Instructions to follow:
Copy out lines with the word "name" from the material that follows.

Stored data:
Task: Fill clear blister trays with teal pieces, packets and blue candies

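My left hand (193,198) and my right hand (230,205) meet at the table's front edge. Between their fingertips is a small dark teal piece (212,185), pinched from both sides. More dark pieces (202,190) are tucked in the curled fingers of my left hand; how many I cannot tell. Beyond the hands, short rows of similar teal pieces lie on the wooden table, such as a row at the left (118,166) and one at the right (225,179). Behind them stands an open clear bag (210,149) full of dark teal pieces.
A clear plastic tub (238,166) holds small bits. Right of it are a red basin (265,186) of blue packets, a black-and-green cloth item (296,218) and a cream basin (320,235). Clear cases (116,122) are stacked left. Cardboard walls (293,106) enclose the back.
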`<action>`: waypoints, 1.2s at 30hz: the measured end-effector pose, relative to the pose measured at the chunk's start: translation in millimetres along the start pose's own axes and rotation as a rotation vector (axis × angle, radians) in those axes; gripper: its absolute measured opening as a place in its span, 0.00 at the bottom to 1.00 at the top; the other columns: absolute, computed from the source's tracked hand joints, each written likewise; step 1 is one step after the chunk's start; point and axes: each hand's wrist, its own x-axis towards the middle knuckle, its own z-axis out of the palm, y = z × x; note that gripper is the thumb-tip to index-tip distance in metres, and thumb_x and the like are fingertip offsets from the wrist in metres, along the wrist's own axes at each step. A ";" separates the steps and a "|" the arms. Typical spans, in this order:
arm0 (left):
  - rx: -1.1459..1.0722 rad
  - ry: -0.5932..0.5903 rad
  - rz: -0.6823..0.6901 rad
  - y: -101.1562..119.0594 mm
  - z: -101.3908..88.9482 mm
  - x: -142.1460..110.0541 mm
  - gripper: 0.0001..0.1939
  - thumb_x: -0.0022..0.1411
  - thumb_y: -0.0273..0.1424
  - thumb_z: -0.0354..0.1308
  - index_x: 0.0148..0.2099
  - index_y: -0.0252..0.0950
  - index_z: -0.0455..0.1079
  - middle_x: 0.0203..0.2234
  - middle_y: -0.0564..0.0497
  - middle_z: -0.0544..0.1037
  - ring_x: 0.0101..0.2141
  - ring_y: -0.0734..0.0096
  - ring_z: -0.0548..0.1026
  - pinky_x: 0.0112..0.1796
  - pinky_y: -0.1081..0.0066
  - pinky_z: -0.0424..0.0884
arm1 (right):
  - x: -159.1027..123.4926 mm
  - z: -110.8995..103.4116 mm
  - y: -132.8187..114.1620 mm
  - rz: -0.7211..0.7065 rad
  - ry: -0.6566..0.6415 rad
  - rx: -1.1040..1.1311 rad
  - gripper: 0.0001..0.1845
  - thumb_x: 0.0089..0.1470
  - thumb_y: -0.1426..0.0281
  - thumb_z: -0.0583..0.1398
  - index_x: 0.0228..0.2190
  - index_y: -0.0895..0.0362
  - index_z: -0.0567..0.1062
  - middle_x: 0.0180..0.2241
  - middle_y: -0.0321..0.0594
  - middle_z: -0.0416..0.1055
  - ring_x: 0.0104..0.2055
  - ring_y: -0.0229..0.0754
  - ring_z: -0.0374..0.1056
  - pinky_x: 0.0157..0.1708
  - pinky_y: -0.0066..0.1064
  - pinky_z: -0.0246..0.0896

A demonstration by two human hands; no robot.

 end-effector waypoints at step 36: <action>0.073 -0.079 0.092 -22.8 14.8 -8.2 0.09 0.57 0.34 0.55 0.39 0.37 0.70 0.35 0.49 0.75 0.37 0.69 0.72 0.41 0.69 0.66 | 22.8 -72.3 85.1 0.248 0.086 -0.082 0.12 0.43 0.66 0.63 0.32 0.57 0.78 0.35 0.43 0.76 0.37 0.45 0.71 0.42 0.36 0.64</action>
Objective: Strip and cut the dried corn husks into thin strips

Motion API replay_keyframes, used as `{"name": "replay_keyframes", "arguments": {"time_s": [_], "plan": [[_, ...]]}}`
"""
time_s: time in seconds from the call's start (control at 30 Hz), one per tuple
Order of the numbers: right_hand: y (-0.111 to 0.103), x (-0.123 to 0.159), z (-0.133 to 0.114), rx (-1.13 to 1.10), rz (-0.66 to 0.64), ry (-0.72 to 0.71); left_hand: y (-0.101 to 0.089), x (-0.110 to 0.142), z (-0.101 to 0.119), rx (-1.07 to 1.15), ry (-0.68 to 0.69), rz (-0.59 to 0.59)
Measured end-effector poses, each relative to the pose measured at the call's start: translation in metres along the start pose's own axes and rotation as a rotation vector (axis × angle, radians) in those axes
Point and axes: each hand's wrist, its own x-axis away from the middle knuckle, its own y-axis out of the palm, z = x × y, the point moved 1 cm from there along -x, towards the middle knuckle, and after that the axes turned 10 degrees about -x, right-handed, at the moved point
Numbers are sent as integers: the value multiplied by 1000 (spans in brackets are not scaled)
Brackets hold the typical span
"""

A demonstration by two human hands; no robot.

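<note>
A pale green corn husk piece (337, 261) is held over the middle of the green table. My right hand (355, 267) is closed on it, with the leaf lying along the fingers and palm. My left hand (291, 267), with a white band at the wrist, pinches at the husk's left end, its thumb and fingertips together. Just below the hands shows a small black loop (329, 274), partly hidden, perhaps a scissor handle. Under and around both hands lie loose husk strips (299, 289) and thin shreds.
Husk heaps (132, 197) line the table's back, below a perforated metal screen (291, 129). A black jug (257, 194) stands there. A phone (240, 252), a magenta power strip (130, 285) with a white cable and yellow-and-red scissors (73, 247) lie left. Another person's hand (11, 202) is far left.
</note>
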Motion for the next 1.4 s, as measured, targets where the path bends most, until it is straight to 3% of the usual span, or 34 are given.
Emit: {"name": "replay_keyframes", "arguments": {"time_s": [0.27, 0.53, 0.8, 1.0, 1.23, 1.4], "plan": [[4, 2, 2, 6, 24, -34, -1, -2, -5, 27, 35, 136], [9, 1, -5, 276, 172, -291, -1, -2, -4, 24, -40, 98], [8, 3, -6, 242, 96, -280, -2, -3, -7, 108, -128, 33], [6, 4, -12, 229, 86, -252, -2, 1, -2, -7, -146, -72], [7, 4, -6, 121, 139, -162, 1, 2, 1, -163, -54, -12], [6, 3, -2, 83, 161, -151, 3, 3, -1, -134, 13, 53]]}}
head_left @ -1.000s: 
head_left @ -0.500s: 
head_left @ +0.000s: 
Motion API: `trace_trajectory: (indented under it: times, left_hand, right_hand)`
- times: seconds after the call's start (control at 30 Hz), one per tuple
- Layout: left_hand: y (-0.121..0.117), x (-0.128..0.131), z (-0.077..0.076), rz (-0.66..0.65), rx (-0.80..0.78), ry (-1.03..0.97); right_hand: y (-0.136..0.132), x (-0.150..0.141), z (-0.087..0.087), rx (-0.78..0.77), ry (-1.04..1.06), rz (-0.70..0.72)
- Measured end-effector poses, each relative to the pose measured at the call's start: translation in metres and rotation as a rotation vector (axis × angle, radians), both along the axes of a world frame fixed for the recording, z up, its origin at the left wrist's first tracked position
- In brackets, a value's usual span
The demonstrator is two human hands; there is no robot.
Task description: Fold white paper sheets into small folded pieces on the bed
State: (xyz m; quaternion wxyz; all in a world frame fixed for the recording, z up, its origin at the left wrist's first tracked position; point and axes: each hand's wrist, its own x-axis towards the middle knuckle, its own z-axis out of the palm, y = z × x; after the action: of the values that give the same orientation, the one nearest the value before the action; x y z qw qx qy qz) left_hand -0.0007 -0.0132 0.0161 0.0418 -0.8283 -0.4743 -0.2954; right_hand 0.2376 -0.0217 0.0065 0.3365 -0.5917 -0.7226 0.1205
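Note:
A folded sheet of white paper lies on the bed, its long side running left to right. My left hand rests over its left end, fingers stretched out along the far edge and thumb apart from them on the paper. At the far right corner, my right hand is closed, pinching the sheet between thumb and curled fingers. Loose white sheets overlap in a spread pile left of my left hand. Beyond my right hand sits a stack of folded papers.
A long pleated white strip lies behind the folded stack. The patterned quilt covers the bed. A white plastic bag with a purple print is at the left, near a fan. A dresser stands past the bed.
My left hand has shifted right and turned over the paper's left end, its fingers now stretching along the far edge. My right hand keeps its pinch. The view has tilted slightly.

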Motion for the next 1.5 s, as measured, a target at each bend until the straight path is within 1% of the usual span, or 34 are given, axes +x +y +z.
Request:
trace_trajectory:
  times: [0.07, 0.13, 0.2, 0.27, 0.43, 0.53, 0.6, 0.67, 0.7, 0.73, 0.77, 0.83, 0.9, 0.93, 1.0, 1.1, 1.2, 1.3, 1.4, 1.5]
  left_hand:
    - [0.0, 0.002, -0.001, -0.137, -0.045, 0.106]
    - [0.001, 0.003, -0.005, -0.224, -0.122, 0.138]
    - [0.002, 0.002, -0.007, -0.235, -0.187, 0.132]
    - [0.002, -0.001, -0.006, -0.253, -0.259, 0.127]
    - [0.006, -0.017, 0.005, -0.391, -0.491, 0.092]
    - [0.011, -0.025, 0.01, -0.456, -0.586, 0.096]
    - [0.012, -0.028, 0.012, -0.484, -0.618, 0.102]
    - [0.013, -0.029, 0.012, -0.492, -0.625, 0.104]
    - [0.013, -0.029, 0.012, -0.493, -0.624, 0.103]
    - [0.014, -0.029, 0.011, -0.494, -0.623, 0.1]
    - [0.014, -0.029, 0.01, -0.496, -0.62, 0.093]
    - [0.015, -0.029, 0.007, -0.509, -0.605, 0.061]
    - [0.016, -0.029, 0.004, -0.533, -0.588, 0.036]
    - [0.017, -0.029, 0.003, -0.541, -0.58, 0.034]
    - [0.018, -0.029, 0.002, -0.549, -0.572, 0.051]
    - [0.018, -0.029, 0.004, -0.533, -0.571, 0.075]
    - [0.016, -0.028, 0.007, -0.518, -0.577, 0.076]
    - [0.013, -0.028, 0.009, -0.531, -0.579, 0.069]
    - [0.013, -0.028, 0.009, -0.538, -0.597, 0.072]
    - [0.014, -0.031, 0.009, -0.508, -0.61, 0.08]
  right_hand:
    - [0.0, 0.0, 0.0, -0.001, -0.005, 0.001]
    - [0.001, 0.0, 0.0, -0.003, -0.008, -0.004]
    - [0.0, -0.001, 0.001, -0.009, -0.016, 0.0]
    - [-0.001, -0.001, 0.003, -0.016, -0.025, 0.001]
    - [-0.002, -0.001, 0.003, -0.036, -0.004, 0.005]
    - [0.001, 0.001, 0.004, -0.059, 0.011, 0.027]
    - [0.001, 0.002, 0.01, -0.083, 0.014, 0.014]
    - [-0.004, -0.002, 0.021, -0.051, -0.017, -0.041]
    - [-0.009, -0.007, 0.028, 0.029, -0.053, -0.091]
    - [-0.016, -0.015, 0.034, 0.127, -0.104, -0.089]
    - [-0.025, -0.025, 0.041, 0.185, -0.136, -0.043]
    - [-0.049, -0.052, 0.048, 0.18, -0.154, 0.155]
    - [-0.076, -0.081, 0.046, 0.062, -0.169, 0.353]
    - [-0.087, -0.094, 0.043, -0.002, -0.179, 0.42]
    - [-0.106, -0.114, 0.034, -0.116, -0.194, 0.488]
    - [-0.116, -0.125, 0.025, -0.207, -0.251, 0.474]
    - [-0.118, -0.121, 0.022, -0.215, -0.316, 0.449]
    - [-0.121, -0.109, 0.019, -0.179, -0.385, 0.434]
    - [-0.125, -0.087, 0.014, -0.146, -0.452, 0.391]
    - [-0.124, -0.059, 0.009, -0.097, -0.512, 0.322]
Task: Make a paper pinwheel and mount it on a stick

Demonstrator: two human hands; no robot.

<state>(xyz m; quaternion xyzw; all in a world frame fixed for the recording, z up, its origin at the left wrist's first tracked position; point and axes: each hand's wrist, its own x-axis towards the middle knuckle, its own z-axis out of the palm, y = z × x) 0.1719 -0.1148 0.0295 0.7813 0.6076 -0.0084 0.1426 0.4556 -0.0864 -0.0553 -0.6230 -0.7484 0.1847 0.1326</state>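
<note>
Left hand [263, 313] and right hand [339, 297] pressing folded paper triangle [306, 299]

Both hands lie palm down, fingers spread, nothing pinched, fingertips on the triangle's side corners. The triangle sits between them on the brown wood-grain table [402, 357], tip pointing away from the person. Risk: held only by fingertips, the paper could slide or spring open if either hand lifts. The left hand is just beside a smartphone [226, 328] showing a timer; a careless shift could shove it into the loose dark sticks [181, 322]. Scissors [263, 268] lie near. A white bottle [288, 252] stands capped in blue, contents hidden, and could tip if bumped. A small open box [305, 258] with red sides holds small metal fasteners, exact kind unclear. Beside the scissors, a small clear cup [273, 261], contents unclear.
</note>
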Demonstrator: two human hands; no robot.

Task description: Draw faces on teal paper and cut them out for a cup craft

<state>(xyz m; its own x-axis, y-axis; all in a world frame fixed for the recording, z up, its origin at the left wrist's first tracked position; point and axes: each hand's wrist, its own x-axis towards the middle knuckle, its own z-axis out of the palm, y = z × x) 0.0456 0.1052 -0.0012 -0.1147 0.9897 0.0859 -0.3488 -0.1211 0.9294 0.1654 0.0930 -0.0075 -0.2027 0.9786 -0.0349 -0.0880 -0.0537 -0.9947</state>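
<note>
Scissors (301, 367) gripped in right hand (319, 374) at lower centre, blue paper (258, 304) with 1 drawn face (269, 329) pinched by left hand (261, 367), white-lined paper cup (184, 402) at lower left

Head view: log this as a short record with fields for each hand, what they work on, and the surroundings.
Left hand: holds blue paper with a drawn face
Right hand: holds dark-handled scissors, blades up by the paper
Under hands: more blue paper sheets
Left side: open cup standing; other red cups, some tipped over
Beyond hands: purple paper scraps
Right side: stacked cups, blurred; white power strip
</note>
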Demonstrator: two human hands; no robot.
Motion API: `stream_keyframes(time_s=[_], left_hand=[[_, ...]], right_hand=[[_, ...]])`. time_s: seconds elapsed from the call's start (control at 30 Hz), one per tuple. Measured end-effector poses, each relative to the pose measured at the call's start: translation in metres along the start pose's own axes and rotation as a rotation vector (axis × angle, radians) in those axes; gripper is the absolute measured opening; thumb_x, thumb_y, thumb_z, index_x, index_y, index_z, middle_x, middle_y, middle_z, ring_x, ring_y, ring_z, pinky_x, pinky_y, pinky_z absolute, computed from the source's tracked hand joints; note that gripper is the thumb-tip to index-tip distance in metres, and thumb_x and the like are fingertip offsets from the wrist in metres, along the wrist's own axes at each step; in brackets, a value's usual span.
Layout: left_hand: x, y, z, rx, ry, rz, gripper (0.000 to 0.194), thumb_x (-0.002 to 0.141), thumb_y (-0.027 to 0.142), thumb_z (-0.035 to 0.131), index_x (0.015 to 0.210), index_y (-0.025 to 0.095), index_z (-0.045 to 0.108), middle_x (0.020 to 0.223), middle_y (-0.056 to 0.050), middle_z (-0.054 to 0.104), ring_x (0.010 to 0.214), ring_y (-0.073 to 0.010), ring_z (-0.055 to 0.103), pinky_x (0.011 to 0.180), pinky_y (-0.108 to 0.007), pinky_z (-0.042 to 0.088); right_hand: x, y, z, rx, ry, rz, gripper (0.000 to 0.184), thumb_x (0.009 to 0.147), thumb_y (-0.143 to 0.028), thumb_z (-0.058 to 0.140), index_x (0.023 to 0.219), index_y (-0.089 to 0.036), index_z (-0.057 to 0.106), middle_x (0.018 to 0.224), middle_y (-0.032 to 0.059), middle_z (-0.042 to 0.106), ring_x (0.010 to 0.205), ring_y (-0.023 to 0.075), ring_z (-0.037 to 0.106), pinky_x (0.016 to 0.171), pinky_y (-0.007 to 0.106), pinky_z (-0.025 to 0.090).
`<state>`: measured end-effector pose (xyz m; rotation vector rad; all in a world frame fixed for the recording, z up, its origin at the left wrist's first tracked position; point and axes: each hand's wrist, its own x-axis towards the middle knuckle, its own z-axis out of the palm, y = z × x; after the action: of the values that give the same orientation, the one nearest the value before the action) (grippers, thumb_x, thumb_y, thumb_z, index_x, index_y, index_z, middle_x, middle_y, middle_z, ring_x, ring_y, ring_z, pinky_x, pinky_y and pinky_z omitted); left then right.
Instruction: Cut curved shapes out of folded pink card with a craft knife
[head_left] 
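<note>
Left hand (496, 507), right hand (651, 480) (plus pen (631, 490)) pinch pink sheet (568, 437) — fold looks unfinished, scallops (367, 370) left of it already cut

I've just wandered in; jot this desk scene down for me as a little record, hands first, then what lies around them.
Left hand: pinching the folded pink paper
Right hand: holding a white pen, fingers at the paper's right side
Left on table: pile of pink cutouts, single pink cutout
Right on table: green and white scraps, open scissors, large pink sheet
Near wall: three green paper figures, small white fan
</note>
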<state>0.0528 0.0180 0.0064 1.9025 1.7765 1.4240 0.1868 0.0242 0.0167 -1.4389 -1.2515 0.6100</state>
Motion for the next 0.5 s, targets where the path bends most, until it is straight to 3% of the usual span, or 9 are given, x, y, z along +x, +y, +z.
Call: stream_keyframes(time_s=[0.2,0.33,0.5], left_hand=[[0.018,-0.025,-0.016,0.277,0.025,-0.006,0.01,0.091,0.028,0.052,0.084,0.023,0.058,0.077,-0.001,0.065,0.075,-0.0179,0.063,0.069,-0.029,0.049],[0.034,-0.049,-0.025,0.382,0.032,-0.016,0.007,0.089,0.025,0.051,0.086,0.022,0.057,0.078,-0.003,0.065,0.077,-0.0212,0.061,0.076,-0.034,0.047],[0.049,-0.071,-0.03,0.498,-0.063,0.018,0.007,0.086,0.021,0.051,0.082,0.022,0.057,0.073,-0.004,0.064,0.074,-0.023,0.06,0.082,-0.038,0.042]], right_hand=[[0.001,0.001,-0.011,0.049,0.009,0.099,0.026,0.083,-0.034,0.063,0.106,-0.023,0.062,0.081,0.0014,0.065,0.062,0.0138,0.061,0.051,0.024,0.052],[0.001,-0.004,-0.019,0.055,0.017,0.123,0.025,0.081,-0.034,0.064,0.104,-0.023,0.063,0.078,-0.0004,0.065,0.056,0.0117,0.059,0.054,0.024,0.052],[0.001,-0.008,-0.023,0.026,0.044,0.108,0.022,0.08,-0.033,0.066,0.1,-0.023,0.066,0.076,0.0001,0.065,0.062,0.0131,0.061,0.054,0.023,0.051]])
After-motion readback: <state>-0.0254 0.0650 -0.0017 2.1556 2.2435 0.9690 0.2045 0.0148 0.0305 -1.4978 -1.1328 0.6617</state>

Task response:
Motion API replay_keyframes, used as `{"name": "replay_keyframes", "arguments": {"time_s": [_], "plan": [[_, ...]]}}`
Emit: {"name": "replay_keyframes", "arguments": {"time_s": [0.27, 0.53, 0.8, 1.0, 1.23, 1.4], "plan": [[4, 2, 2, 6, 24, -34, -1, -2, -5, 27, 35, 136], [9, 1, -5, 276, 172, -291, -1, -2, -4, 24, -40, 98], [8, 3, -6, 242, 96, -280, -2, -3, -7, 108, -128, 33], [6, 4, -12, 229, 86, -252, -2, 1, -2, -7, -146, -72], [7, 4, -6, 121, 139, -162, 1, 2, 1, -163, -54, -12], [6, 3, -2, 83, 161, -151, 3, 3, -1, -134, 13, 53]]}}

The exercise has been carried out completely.